**Task details**
Leave out the images and return all the data word for word.

+ + + + +

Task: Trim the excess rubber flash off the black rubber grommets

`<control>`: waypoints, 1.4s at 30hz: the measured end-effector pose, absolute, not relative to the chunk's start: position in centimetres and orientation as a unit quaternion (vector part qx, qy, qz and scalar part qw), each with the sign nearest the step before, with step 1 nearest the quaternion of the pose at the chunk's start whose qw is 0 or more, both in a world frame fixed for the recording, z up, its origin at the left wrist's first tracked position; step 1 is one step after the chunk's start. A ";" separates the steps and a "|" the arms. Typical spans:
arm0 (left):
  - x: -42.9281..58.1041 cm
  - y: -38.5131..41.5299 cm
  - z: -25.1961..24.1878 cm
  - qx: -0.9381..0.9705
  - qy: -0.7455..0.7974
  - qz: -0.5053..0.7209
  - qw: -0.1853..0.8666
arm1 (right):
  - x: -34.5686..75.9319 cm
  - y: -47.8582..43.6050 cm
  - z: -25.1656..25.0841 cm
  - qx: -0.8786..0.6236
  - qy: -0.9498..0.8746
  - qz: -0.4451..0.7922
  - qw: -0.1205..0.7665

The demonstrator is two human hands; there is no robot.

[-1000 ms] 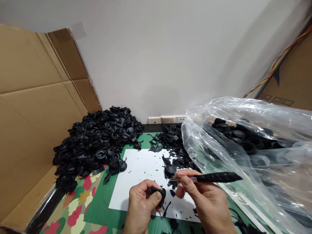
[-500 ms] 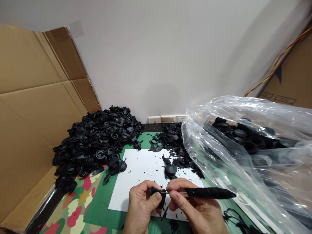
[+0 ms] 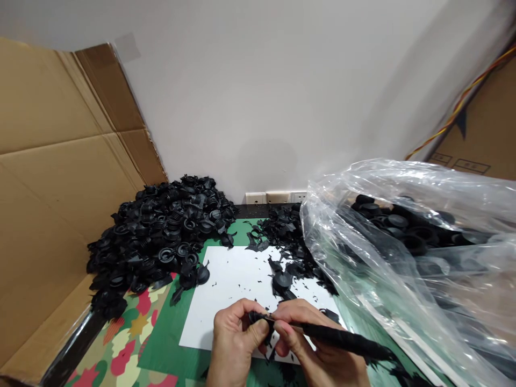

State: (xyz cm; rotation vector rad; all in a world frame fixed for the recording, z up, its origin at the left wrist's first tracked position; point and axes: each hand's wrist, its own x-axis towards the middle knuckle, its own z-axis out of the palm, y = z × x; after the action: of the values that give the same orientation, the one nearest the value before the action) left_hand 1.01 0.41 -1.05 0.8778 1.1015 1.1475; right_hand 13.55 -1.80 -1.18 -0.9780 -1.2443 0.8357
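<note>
Surface: green mat [image 3: 165, 341] under a sheet of white paper [image 3: 234, 274], the paper flecked with black trimmings; camouflage-patterned covering [image 3: 124, 349] at near left. Left hand [image 3: 237, 336] closed in a pinch, thumb over a small black plug [image 3: 255, 317], held above the paper's near edge. Right hand [image 3: 318, 346] in a pen-like grip on a slim knife [image 3: 346, 338], black-wrapped handle slanting toward lower right; tip at the plug, exact contact hidden by fingers. Far left: large pile of ribbed black plugs [image 3: 161, 231] against a cardboard box [image 3: 56, 140]. Far centre: heap of black scraps [image 3: 286, 228] overlapping the paper. Right: clear plastic bag [image 3: 334, 236] containing black round parts [image 3: 397, 221]. Room: pale wall [image 3: 242, 86] behind, socket strip [image 3: 278, 198] low on it; twisted red-yellow cable [image 3: 453, 115] beside a brown carton [image 3: 489, 118].
</note>
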 end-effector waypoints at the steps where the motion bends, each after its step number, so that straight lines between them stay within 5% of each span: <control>1: 1.0 0.4 -1.1 0.384 0.476 0.493 0.619 | 13.7 -1.7 -1.2 -0.430 -0.562 0.342 0.618; 6: 0.9 0.4 -0.7 0.398 0.475 0.500 0.604 | 15.5 -0.5 -0.8 -0.478 -0.541 0.271 0.637; 15: 0.7 0.3 -1.2 0.476 0.511 0.508 0.505 | 15.8 -0.9 -1.4 -0.395 -0.503 0.476 0.604; 42: 1.0 0.2 -1.1 0.450 0.520 0.503 0.524 | 15.0 -1.2 -1.6 -0.366 -0.710 0.188 0.572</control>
State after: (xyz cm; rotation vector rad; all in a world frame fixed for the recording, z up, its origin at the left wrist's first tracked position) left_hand 0.98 0.22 -1.13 1.0770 1.2444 1.2050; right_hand 14.95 -1.24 -1.56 -0.8574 -1.6656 0.4403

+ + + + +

**Final answer**
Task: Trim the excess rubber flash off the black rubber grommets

`<control>`: waypoints, 1.4s at 30hz: the measured end-effector pose, absolute, not relative to the chunk's start: position in centimetres and orientation as a unit quaternion (vector part qx, qy, qz and scalar part qw), each with the sign nearest the step before, with step 1 nearest the quaternion of the pose at the chunk's start whose qw is 0 or more, both in a world frame fixed for the recording, z up, its origin at the left wrist's first tracked position; step 1 is one step after the chunk's start. A ";" separates the steps and a "|" the arms. Typical spans:
arm0 (left):
  - x: -42.9281..58.1041 cm
  - y: -38.5131..41.5299 cm
  - z: -25.1961..24.1878 cm
  - qx: -0.9381..0.9705
  - qy: -0.7455..0.7974
  - qz: -0.5053..0.7209
  - qw: -0.1853..0.8666
arm1 (right):
  - x: -34.5686..75.9319 cm
  - y: -47.8582..43.6050 cm
  - z: -25.1656..25.0841 cm
  - qx: -0.8786..0.6236
  - qy: -0.9498..0.8746
  - qz: -0.4451..0.7922
  - qw: -0.1205..0.7665

The demonstrator is two human hands; there is no robot.

[-1000 ms] 
[-500 ms] 
[+0 ms] 

State: (xyz cm; rotation vector rad; all in a world frame fixed for the recording, z up, its origin at the left wrist's first tracked position; point and axes: each hand's wrist, its own x-axis towards the middle knuckle, its own z-axis out of the palm, y = z × x; after the action: of the values that give the same orientation, the one nearest the value before the action) left_hand 1.01 0.41 -1.05 0.8778 1.1015 1.1475; right_hand 13.55 -1.80 -1.18 -0.9780 -1.2443 0.8357
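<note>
Surface: green mat [image 3: 165, 341] under a sheet of white paper [image 3: 234, 274], the paper flecked with black trimmings; camouflage-patterned covering [image 3: 124, 349] at near left. Left hand [image 3: 237, 336] closed in a pinch, thumb over a small black plug [image 3: 255, 317], held above the paper's near edge. Right hand [image 3: 318, 346] in a pen-like grip on a slim knife [image 3: 346, 338], black-wrapped handle slanting toward lower right; tip at the plug, exact contact hidden by fingers. Far left: large pile of ribbed black plugs [image 3: 161, 231] against a cardboard box [image 3: 56, 140]. Far centre: heap of black scraps [image 3: 286, 228] overlapping the paper. Right: clear plastic bag [image 3: 334, 236] containing black round parts [image 3: 397, 221]. Room: pale wall [image 3: 242, 86] behind, socket strip [image 3: 278, 198] low on it; twisted red-yellow cable [image 3: 453, 115] beside a brown carton [image 3: 489, 118].
</note>
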 end-effector waypoints at the steps where the motion bends, each after its step number, so that straight lines between them stay within 5% of each span: <control>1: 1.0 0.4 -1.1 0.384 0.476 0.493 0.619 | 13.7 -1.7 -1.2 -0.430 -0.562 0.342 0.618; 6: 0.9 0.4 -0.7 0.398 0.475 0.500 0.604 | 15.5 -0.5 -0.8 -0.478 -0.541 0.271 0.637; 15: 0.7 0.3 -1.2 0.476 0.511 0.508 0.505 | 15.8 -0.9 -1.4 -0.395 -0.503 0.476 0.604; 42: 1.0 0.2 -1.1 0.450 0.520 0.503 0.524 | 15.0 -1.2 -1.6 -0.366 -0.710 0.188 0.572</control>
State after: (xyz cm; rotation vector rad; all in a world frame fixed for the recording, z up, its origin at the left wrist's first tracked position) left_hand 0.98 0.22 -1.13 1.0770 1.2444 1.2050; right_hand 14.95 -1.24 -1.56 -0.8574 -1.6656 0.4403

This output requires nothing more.